Checkpoint with BatchNorm running averages

Hi, I was wondering if I would use torch.utils.checkpoint.checkpoint on a module that includes BatchNorm, then how will it deal with the running mean/variance? If the BatchNorm would be calculated twice (once during the forward pass and once during recomputation in the backward pass), then I see two problems:

  • The running mean/variance gets updated twice… however this effect may be negligible?
  • During the backward pass, the result of BatchNorm is different than during the forward pass… it seems to me that this results in the gradient computation being wrong?

To me, a solution would be to either make a copy of the running mean/variance in the forward pass and use this copy in the backward pass, or only update the running mean/variance during the backward pass, but implementation of this seems cumbersome. Any ideas?

Note: I did not try it yet as I have to migrate to 0.4 first. Also I found LayerNorm not working well in my situation.

If BN is in training mode, then backward/forward uses batch stats and the result will be the same. If BN is in eval mode, then they both use fixed running stats and result will still be the same.

Hi, I think his point is that the running mean/variance gets updated twice because of the moving average.
So the grad may be wrong in back prop.

Yes it may update twice. My point is that even if it is updated twice, grad won’t be wrong.

Thanks for your reply.
I have tried compare BN in checkpoint and original BN.
It’s true that the grad is correct but running_mean and var were updated twice.
I can’t figure out why the grads won’t be wrong.

1 Like
class BatchNorm3dFix(nn.BatchNorm3d):
    """
    In this way, the stat values can be correct now.
    """
    def __init__(self, *args, **kwargs):
        super(BatchNorm3dFix, self).__init__(*args, **kwargs)
        self.prev_running_mean = self.running_mean.new(self.running_mean.size())
        self.prev_running_var = self.running_var.new(self.running_var.size())
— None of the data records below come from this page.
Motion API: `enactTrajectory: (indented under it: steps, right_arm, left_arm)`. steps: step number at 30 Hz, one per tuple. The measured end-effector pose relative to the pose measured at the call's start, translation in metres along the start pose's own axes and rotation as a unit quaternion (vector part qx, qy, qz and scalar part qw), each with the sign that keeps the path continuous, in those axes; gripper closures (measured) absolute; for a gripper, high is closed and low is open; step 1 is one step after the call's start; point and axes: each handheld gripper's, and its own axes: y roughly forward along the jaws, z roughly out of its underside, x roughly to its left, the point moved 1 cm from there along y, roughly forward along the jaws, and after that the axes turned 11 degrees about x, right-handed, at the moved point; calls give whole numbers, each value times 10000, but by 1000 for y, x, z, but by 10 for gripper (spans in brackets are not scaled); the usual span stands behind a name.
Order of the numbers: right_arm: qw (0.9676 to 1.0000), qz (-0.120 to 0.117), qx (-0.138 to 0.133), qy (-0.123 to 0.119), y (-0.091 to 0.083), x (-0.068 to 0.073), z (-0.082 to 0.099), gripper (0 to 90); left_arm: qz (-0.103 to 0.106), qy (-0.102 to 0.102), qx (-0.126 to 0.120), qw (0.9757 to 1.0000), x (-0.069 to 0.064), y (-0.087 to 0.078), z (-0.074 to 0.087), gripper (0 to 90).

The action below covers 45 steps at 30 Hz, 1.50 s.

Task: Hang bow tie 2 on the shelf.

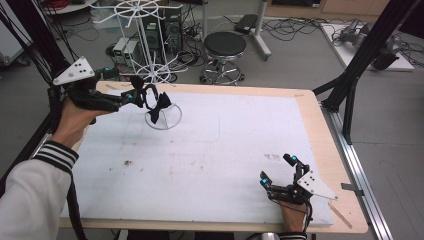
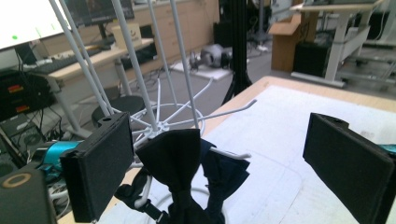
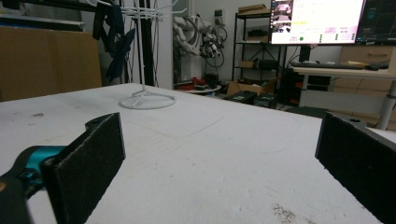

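High view: the left gripper (image 1: 136, 95) is up beside the white wire rack (image 1: 164, 116) at the far left of the worktop (image 1: 225, 145), with a black bow tie (image 1: 159, 107) hanging on the rack's hooks just past its tips. The right gripper (image 1: 278, 175) rests on the worktop well away from the rack, at the near right, jaws apart and empty.

Left gripper view: the jaws stand wide apart, with the bow tie (image 2: 175, 168) between them but not pressed by either pad; a darker navy one (image 2: 224, 173) hangs just behind it on a rack arm (image 2: 231, 154). The tie looks like soft, matte fabric, pinched at its knot, its strap looped below. To finish the hanging well, I judge the gripper should back straight away from the rack without snagging the strap or nudging the light frame.

Right gripper view: its pads are spread, with the rack (image 3: 147, 100) far across the worktop and dark ties (image 3: 114, 39) high on it.
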Motion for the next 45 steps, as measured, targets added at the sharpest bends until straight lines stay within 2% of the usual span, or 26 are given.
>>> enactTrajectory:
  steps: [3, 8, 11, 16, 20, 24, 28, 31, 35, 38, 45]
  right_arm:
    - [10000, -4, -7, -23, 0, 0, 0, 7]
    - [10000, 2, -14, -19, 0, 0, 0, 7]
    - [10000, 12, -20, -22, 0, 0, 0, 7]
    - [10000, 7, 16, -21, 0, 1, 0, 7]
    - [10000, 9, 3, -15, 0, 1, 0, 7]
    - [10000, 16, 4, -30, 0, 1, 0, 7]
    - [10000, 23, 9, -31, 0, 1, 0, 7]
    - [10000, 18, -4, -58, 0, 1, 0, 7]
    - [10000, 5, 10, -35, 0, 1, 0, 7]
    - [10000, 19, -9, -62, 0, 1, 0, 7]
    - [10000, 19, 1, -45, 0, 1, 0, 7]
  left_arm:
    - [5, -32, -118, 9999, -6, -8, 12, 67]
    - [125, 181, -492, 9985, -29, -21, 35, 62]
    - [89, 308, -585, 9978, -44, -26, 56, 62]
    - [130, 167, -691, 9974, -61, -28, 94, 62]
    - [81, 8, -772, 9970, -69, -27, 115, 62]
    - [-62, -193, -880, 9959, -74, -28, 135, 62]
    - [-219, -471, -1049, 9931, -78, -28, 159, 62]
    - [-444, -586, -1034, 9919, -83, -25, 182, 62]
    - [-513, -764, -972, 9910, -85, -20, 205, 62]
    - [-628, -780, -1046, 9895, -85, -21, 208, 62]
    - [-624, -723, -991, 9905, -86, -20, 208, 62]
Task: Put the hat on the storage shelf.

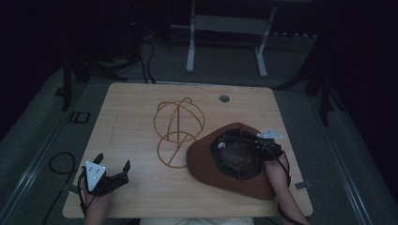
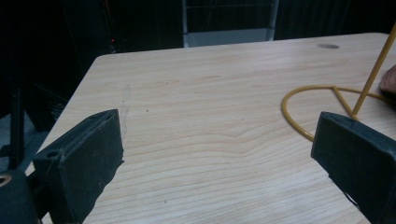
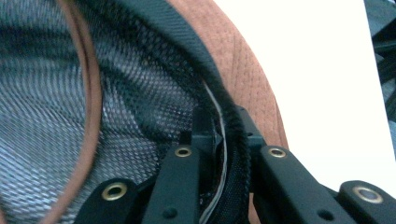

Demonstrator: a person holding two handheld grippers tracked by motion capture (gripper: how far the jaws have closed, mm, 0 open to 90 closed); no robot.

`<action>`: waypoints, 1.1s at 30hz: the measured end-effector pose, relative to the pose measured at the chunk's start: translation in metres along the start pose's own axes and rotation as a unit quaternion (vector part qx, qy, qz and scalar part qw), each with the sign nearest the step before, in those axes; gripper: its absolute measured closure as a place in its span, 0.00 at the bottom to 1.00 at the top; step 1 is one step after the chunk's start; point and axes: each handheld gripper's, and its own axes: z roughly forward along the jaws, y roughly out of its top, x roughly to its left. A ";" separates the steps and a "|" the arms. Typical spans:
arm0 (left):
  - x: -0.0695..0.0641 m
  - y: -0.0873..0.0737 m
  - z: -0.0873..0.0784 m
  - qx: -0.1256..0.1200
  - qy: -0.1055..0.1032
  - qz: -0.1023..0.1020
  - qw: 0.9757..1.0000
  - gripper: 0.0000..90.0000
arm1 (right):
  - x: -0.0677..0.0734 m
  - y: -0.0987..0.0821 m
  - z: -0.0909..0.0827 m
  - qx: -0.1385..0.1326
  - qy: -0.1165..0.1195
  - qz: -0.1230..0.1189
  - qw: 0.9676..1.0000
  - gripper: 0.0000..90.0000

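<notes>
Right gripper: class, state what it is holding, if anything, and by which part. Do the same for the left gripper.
The right gripper is shut on the brown hat, pinching its inner sweatband at the crown's edge. The left gripper is open over the table, holding nothing.

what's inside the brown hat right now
Inside the upturned hat you can see dark mesh lining and a thin cord. The right gripper pinches its inner band. The table underneath is covered.

You find no readable text, label, brand, number or sign anywhere here. The small white tag inside the brown hat [image 1: 230, 157] is too small and blurred to read, and the wooden table [image 1: 136, 187] carries only grain and a faint pencil-like line, no writing.
</notes>
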 end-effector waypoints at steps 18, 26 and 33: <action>-0.007 0.005 -0.001 0.006 -0.028 -0.002 1.000 0.03 | -0.015 0.041 -0.064 -0.117 0.040 0.052 0.991 0.94; -0.017 0.010 -0.001 0.033 -0.075 0.006 0.997 0.03 | -0.020 0.055 -0.088 -0.157 0.048 0.067 0.984 0.94; -0.034 0.029 -0.007 0.060 -0.111 0.014 0.992 0.03 | -0.033 0.067 -0.105 -0.186 0.048 0.087 0.978 0.94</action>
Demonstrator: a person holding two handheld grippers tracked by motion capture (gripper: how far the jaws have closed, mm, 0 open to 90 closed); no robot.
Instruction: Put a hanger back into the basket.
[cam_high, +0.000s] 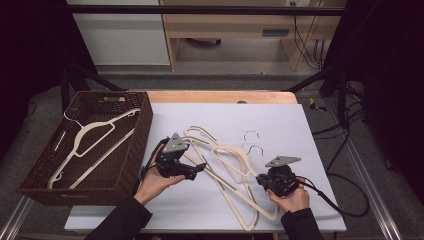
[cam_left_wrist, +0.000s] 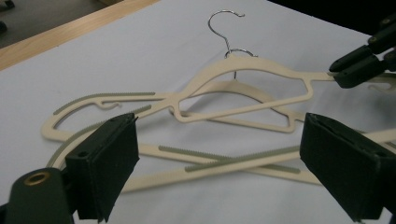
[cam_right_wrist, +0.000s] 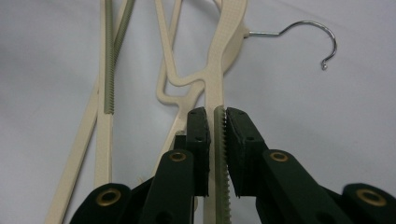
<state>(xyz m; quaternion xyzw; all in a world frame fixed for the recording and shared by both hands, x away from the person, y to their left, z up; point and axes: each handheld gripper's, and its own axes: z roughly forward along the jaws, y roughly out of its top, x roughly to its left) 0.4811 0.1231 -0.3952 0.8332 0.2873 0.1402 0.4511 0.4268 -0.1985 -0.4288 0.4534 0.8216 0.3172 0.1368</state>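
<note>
High view: we note a brown woven basket (cam_high: 131, 150) at the left end of the table, with one cream hanger (cam_high: 85, 142) already lying inside it, so we judge one piece of the sorting done. Right of the basket, on the white sheet (cam_high: 310, 135), a tangle of loose hangers (cam_high: 227, 170) lies overlapped, several at least; the exact count we cannot fix from the crossing arms. Their wire hooks (cam_high: 252, 142) point away from the person. The right gripper (cam_high: 264, 180) sits at the end of the tangle farthest from the basket; in the right gripper view its jaws are clamped together on the ribbed shoulder of the top hanger (cam_right_wrist: 219, 60), pads pressed against both sides of the strip. That hanger's hook (cam_right_wrist: 303, 37) lies just above the sheet. The left gripper (cam_high: 200, 167) hangs between the basket and the tangle, just beside the nearest hanger arm; in the left gripper view its pads (cam_left_wrist: 109, 163) stand wide apart with nothing between them, the pile lying beyond. We judge the work early: one hanger binned, one gripped but not yet freed from the pile, the rest untouched. Left to do: lift the held hanger clear of its neighbours, carry it over to the basket, repeat.
</note>
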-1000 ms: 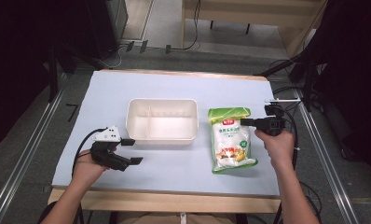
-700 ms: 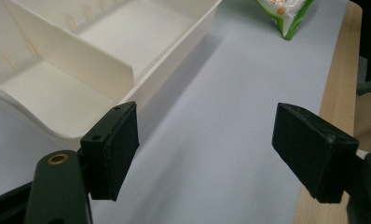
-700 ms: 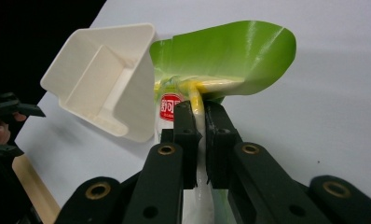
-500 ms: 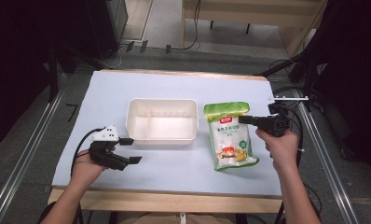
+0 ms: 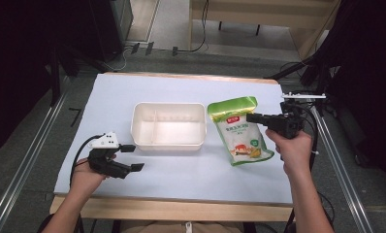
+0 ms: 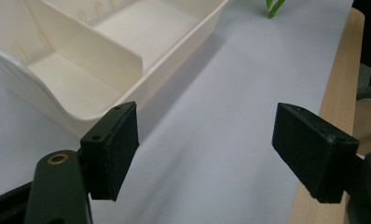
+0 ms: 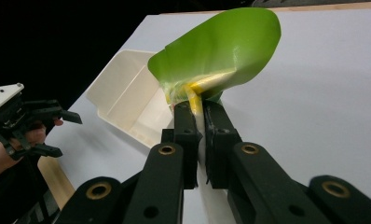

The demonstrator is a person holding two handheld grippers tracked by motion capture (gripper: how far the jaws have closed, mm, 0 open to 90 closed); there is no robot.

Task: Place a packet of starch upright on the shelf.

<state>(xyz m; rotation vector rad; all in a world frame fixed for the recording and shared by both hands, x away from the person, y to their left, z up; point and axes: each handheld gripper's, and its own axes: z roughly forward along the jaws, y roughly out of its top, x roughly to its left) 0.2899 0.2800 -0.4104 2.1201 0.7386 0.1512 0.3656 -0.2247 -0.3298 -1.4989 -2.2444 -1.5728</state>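
Gripping snack bag (image 5: 238,133) edge, right gripper (image 5: 255,118) (beside tray (image 5: 168,144)), bare tabletop (image 5: 191,174) around

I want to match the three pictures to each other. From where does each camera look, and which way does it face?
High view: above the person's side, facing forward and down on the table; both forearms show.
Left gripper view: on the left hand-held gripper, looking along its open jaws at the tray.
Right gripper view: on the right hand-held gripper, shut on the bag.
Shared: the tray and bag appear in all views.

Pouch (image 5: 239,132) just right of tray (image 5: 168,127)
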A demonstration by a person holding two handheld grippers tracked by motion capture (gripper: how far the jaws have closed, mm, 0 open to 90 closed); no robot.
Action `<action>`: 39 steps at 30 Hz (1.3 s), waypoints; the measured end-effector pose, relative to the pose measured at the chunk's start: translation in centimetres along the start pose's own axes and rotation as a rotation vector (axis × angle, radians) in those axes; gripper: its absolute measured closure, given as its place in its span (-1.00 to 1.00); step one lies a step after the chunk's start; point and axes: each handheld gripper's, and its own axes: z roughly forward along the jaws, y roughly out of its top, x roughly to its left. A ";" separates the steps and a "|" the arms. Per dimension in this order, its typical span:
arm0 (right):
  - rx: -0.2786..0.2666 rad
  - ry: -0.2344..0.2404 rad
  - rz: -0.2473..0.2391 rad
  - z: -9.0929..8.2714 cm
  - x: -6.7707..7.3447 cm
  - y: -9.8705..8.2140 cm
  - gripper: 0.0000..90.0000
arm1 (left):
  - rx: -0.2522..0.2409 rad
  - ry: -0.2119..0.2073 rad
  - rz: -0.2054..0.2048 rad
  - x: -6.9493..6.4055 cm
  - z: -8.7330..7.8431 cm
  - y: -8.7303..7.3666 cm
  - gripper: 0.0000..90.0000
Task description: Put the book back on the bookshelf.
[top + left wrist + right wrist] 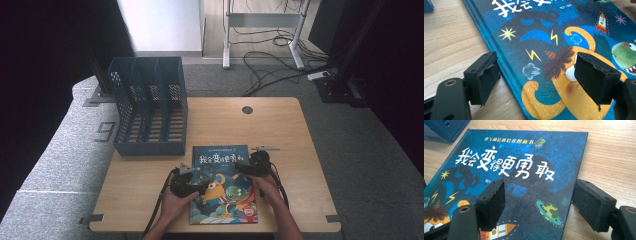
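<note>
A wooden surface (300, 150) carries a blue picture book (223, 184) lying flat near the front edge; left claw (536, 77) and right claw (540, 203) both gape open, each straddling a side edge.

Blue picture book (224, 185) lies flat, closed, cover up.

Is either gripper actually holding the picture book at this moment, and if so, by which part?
Nothing is held. The left gripper stands open astride the book's left edge, the right gripper open astride its right edge; no pad presses on the cover.
</note>
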 end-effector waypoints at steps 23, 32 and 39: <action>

    def forward(self, input, in_backward=False):
        self._check_input_dim(input)
        if in_backward:
            self.running_mean.copy_(self.prev_running_mean)
            self.running_var.copy_(self.prev_running_var)
        else:
            self.prev_running_mean.copy_(self.running_mean)
            self.prev_running_var.copy_(self.running_var)

        return F.batch_norm(
            input, self.running_mean, self.running_var, self.weight, self.bias,
            self.training or not self.track_running_stats,
            self.momentum, self.eps)


class _ConvFunction(object):
    def __init__(self, norm, relu, conv):
        """
        function for checkpoint
        Concat(if needed) -> BatchNorm -> ReLU -> Conv
        """
        self.norm = norm
        self.relu = relu
        self.conv = conv
        self.in_backward = False

    def __call__(self, *inputs):
        concated_features = torch.cat(inputs, 1) if len(inputs) > 1 else inputs[0]
        output = self.conv(self.relu(self.norm(concated_features, self.in_backward)))
        self.in_backward = True
        return output

Hi, @SimonW of course, you are right. I was confused thinking that the running averages were used in the computation during training, but that is only during evaluation (in which case you need no grad). So, if you ask me, the grad will be correct as the batch statistics are calculated twice and won’t change.

However, the running average will indeed be updated twice. This means, if we substitute alpha = 1 - momentum:
Single update: x_avg <- x_avg * (1-momentum) + x_hat * momentum = x_avg * alpha + x_hat * (1 - alpha)
Double update: x_avg <- (x_avg * alpha + x_hat * (1 - alpha)) * alpha + x_hat * (1 - alpha) = x_avg(n) * alpha^2 + x_hat * (1 - alpha) * (alpha + 1) = x_avg(n) * alpha^2 + x_hat (1 - alpha^2).

I think therefore we can correct the effect of updating twice by taking alpha_corr = sqrt(alpha) or momentum_corr = 1 - alpha_corr = 1 - sqrt(alpha) = 1 - sqrt(1 - momentum), but correct me if I’m wrong. To achieve an effective momentum of 0.1 (the default), this means you should use 1 - sqrt(0.9) ~= 0.051, although I assume the effect will be very small. A solution like @11173 may work as well, although it may be easier to just pass in a dummy running_mean/running_var placeholder the second time, instead of copying back and forth?